Using the listing below, set down each line from the line containing "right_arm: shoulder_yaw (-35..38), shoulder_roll" through the line containing "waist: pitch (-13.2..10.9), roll", both ends included, exactly and with nothing added.
####################
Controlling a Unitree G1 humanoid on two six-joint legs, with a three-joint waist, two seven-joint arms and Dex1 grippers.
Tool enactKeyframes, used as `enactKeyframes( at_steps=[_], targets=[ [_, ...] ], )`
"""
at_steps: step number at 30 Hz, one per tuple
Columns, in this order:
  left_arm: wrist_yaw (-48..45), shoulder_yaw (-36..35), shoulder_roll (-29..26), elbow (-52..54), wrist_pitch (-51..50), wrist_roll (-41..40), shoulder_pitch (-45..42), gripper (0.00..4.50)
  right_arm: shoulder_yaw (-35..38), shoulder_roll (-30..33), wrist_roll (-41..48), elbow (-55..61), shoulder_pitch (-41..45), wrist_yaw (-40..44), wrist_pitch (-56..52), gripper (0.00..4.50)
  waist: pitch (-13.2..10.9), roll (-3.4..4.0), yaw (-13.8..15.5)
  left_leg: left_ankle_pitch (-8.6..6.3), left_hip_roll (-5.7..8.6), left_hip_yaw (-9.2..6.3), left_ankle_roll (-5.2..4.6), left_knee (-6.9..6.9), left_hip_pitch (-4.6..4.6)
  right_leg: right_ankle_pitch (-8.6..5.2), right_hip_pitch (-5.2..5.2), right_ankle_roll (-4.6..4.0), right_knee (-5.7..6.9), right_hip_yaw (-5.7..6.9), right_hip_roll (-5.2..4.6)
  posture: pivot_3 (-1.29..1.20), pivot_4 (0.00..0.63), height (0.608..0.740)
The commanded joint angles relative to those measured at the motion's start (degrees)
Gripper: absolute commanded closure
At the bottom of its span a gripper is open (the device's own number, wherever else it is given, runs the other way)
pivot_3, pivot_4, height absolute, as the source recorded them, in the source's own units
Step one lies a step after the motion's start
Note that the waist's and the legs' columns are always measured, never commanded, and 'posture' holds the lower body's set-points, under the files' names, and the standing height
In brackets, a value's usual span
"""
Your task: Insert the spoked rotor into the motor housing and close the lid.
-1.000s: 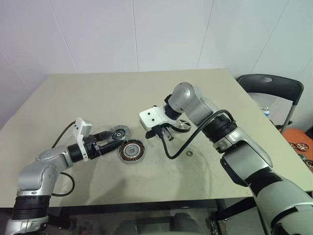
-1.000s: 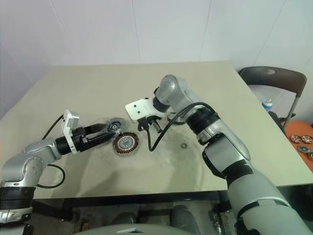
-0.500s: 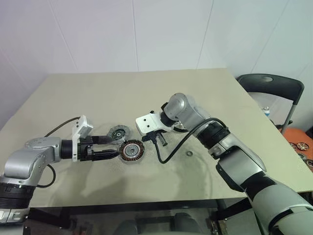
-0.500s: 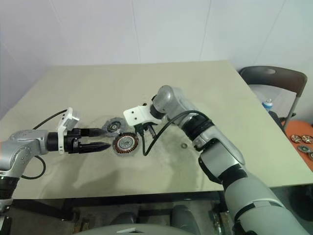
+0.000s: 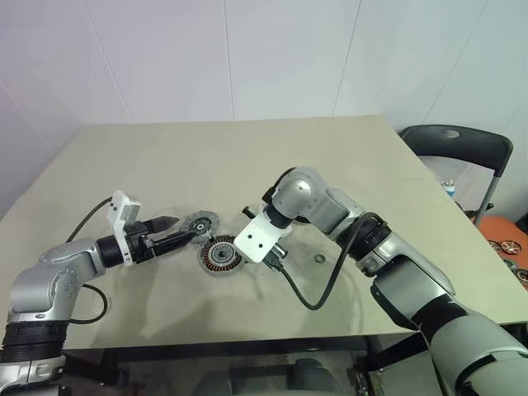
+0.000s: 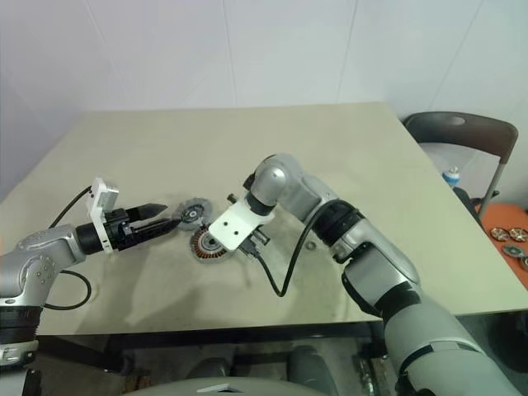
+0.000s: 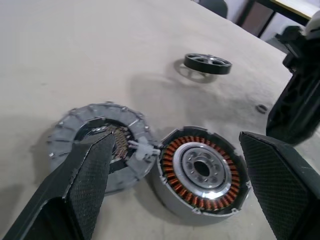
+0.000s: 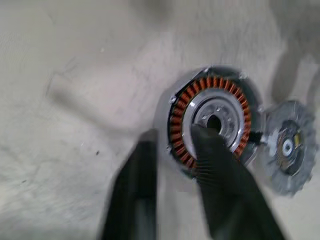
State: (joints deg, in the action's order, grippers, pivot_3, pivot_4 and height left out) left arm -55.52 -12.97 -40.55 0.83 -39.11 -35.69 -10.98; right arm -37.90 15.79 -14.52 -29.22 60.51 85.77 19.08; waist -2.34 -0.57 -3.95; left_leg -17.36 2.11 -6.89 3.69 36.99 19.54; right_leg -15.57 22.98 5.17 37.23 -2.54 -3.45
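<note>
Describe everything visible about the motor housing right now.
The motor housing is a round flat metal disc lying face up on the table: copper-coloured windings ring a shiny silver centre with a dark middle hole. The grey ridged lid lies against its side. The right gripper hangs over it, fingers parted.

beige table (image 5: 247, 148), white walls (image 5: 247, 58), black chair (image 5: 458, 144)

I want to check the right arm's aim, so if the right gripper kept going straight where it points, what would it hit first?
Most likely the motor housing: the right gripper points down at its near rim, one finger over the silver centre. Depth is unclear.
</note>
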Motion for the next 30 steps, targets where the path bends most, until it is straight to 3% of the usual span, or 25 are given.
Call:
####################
> Answer to this task:
  right_arm: shoulder_yaw (-35..38), shoulder_roll (-30..33), wrist_roll (-41..48), elbow (-55..61), shoulder_pitch (-41..45), wrist_yaw (-40..44), wrist_pitch (-56..52), gripper (0.00..4.50)
  waist: pitch (-13.2..10.9), roll (-3.4..4.0), yaw (-13.8..15.5)

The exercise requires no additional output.